## INSTRUCTIONS FOR THE TASK
In the entries below, find the line with "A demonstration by" and the line with "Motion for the"; give again those lines and every line between them, exactly.

[Dataset records]
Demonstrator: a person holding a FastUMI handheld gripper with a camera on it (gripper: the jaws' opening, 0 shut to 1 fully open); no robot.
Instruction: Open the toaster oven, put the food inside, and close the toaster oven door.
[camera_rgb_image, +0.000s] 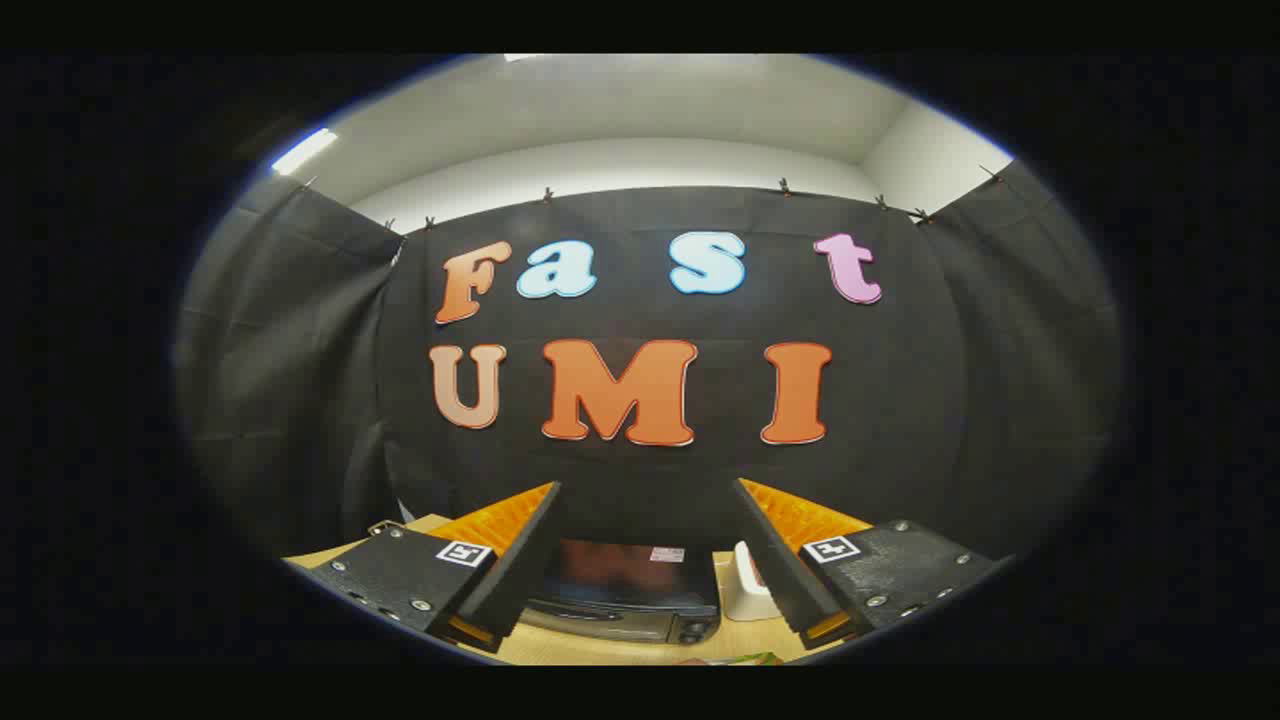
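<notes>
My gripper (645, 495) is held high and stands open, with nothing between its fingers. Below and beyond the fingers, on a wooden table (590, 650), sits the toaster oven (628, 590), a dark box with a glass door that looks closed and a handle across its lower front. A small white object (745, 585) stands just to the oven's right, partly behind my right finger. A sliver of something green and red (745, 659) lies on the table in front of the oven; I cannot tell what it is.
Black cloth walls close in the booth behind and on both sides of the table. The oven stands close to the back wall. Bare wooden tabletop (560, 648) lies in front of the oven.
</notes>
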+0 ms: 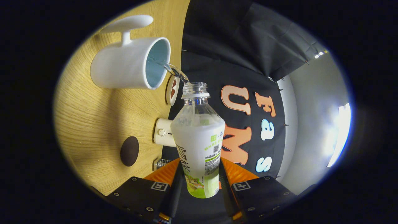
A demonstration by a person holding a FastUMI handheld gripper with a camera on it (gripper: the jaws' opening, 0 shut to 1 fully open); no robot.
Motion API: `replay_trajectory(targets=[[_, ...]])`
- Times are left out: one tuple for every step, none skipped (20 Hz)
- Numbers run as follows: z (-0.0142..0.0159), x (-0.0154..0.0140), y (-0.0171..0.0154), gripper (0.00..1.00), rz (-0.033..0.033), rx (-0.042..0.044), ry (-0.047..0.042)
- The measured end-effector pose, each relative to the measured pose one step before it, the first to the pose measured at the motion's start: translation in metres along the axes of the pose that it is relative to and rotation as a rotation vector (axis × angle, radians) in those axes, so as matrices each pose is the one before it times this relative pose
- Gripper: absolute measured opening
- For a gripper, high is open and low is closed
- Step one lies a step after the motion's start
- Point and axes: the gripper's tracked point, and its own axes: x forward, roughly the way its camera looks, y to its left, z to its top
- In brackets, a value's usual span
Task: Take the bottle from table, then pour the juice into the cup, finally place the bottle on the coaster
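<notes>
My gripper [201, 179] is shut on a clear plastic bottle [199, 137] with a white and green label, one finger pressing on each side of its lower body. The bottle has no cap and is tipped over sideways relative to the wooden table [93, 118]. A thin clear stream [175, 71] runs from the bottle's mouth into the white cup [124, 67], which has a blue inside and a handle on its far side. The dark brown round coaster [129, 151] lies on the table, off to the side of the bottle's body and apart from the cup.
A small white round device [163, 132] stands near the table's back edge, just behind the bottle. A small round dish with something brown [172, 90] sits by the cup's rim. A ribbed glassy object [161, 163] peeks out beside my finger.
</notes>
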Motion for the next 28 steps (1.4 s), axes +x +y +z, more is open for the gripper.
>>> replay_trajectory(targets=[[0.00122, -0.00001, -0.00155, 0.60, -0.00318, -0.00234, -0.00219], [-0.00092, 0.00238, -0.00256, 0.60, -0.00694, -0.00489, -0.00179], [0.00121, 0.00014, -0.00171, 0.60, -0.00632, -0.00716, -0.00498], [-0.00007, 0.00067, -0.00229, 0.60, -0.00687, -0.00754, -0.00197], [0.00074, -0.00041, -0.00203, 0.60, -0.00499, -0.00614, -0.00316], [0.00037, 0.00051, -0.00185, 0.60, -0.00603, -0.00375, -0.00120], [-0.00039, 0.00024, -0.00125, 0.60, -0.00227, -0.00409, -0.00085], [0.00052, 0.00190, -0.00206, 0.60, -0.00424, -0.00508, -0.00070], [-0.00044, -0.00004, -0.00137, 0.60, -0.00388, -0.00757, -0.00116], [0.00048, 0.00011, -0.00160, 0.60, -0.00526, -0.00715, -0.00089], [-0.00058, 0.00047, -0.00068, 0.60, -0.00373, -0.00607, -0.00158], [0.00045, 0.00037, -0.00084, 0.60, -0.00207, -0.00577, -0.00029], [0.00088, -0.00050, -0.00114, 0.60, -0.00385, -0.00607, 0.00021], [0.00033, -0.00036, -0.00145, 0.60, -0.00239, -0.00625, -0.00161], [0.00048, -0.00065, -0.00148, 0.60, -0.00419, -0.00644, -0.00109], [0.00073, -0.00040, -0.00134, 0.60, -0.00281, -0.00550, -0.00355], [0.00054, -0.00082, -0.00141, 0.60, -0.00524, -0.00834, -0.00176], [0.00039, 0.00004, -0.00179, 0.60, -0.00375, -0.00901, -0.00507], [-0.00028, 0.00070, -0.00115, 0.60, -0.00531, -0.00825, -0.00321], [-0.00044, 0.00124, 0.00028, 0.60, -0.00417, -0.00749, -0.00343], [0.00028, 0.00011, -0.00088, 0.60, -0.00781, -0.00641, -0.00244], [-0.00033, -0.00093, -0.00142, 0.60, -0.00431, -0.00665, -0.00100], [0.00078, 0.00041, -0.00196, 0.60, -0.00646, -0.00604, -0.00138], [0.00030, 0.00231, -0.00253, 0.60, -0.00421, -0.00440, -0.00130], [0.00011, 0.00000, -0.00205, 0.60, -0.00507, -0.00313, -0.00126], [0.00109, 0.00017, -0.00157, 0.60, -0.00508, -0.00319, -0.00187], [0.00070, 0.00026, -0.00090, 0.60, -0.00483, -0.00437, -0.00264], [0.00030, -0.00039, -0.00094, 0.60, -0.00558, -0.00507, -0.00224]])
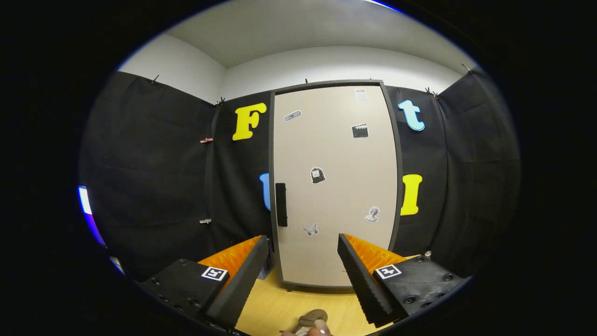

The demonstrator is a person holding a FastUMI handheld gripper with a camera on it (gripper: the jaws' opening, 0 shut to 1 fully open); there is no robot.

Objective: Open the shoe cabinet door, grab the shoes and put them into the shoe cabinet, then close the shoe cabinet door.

## TASK OUTPUT
A demonstration by a person holding a FastUMI handheld gripper with a camera on it (gripper: the jaws' opening, 0 shut to 1 fully open); no robot.
Motion API: `replay_trajectory(targets=[[_, ...]])`
- Times are left out: one tuple for every step, none skipped (20 Hz)
- Numbers run as follows: z (-0.0142..0.0159), x (-0.0154..0.0140), y (-0.0171..0.0154), gripper (0.00..1.00), rz (-0.033..0.033), rx (-0.042..0.044), ry (-0.047..0.042)
- The measured end-effector pose, each relative to the measured pose one step before it, the first to the pose measured at the motion's start: translation in metres along the axes of the pose that it is relative to and rotation as a rotation vector (axis × angle, radians) in those axes, so as matrices each pose is the one before it times this relative pose
- Gripper: absolute measured opening
- For a gripper, high is open and low is closed
- Step one lies a step after the motion's start
- Point and axes: the gripper's tracked point, and its own axes: x forward, roughly the way its camera looks, y to its left, z to its top
- In brackets, a value's usual span
Task: Take the bottle from table, then pour the juice into the cup, finally place the bottle on the coaster
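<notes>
My gripper [201, 179] is shut on a clear plastic bottle [199, 137] with a white and green label, one finger pressing on each side of its lower body. The bottle has no cap and is tipped over sideways relative to the wooden table [93, 118]. A thin clear stream [175, 71] runs from the bottle's mouth into the white cup [124, 67], which has a blue inside and a handle on its far side. The dark brown round coaster [129, 151] lies on the table, off to the side of the bottle's body and apart from the cup.
A small white round device [163, 132] stands near the table's back edge, just behind the bottle. A small round dish with something brown [172, 90] sits by the cup's rim. A ribbed glassy object [161, 163] peeks out beside my finger.
</notes>
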Motion for the next 28 steps (1.4 s), axes +x +y +z, more is open for the gripper.

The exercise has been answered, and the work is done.